▶ **PROMPT**: Your job with the data below is to output exactly the lines from the one holding "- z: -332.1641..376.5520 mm" down to the one holding "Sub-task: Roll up", both included, and no others.

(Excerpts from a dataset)
--------

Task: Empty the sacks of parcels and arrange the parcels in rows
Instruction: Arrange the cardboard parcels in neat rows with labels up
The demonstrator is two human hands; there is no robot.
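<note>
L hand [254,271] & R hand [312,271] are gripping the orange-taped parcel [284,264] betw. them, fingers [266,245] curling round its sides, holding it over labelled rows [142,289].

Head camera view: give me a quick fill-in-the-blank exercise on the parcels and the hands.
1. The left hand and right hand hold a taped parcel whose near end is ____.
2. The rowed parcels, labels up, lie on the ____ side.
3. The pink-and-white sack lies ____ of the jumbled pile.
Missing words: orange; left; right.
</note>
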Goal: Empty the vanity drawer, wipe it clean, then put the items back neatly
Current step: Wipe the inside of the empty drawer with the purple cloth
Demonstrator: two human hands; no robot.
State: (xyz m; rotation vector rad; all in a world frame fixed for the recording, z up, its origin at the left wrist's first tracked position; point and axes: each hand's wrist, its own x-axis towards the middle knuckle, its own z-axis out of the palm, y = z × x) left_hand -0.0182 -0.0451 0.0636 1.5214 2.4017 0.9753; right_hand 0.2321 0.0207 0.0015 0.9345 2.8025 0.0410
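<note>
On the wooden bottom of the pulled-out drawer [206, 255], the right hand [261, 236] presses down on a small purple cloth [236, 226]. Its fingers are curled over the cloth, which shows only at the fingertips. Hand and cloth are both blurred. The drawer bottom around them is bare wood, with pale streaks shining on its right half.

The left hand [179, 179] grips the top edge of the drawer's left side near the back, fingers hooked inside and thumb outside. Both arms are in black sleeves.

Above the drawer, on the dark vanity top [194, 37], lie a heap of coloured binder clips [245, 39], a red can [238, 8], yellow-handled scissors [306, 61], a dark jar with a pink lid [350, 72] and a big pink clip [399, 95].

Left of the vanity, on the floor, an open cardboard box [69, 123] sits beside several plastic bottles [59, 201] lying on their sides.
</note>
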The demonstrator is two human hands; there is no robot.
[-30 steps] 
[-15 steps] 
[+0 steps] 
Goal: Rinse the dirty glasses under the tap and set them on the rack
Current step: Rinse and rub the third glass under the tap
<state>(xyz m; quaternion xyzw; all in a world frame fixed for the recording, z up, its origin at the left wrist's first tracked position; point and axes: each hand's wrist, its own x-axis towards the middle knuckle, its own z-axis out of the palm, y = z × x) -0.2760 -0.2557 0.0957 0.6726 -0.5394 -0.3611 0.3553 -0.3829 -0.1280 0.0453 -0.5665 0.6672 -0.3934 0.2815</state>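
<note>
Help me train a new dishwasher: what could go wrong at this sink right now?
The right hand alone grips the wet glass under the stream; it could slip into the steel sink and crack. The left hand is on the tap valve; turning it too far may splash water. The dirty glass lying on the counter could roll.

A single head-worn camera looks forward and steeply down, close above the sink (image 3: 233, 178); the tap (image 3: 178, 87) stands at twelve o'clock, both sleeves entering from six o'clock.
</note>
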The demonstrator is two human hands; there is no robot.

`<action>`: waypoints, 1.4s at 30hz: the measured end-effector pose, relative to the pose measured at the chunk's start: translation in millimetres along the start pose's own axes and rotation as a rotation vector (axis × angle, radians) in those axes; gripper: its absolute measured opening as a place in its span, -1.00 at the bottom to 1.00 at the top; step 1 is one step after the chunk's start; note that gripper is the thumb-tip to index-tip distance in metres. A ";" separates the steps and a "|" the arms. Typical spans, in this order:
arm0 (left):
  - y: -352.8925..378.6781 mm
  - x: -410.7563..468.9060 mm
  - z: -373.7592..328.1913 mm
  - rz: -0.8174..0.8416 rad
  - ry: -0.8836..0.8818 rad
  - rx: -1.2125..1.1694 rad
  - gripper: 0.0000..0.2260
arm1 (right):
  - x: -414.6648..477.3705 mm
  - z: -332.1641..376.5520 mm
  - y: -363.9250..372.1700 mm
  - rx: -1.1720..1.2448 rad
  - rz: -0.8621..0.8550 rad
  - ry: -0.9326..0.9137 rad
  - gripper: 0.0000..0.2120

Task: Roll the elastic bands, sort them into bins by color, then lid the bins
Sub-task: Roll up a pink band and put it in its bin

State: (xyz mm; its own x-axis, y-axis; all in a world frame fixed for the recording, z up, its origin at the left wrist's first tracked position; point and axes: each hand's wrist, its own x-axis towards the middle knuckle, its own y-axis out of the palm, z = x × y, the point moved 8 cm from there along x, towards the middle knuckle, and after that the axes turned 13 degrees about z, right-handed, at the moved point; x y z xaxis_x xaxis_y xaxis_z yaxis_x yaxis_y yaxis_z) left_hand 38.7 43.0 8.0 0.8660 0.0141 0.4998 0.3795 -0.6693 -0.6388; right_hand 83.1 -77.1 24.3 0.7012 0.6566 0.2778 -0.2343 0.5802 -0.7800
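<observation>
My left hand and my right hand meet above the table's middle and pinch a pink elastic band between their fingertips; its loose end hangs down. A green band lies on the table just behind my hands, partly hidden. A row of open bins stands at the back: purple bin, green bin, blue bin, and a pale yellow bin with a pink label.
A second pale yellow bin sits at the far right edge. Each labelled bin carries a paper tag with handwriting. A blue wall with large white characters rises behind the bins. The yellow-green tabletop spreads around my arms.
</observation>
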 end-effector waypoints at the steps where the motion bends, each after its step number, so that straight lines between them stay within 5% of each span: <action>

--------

▶ **EXERCISE OUTPUT**:
  - z: -332.1641..376.5520 mm
  - y: -363.9250..372.1700 mm
  - rx: -1.1720..1.2448 rad
  - rz: -0.8621..0.8550 rad
  - ry: -0.9326..0.9137 rad
  - gripper: 0.0000..0.2120

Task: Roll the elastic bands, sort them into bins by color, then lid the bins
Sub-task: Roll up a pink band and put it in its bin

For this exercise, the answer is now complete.